## Task prompt
The answer must consist of every line below that holds the word "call".
_ _ _ _
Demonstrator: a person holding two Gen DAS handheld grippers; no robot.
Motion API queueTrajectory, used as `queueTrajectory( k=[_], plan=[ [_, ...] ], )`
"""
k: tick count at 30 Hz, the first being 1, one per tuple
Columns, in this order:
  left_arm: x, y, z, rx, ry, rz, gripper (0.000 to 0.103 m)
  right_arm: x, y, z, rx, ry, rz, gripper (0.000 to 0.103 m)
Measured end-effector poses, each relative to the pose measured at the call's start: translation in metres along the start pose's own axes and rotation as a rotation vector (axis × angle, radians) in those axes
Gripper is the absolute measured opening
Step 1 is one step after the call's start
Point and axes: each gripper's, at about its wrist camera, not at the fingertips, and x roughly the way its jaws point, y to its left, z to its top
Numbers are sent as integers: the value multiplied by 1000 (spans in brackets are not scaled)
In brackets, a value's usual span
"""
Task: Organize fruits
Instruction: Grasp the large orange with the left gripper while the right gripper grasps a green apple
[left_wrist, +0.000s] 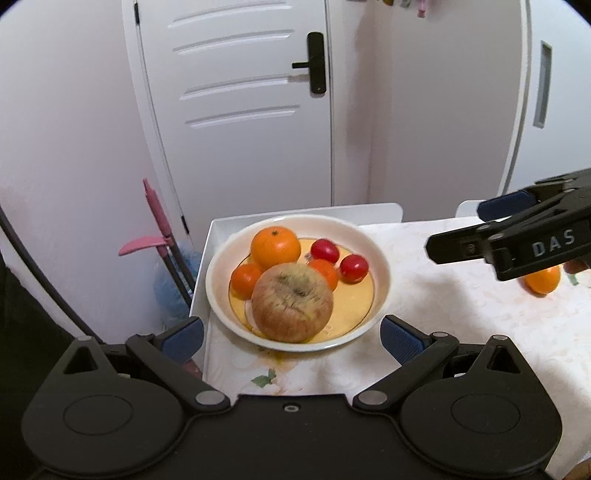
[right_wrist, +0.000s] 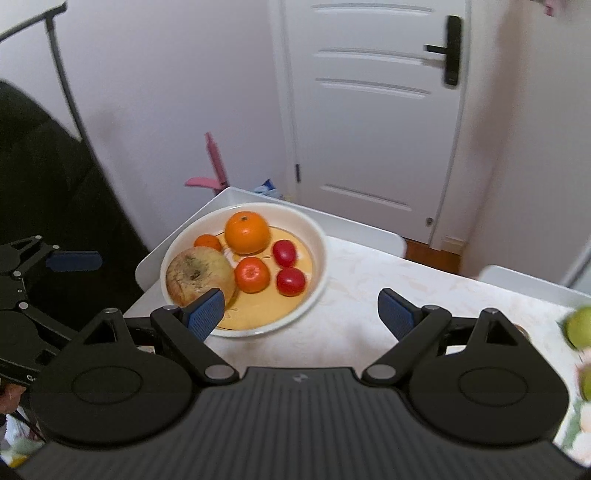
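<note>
Nearby, stray orange (left_wrist: 543, 281) behind right claw (left_wrist: 454, 230).

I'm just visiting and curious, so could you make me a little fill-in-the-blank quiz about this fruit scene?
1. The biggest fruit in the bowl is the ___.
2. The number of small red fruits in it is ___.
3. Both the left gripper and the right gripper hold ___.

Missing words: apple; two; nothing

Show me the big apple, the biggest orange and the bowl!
apple (left_wrist: 291, 302): left wrist view, middle of its skin.
biggest orange (left_wrist: 275, 246): left wrist view, its front.
bowl (left_wrist: 382, 273): left wrist view, right rim.
</note>
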Motion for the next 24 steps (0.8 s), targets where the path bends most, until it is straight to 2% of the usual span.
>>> queueTrajectory(
  k=[10,24],
  plan=[
    [-21,-34,16,38,-29,-12,103,-56,-45,-21,96,-38,-99,103],
    [-41,-142,29,18,-55,-6,103,-124,-155,-66,107,-45,-147,103]
  ],
)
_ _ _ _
## Completed exercise
Measured end-effector poses, each relative to the pose measured at the call's start: translation in metres along the start pose's own axes and rotation as a rotation vector (axis × angle, radians) in those axes
Step 1 is one step after the call's start

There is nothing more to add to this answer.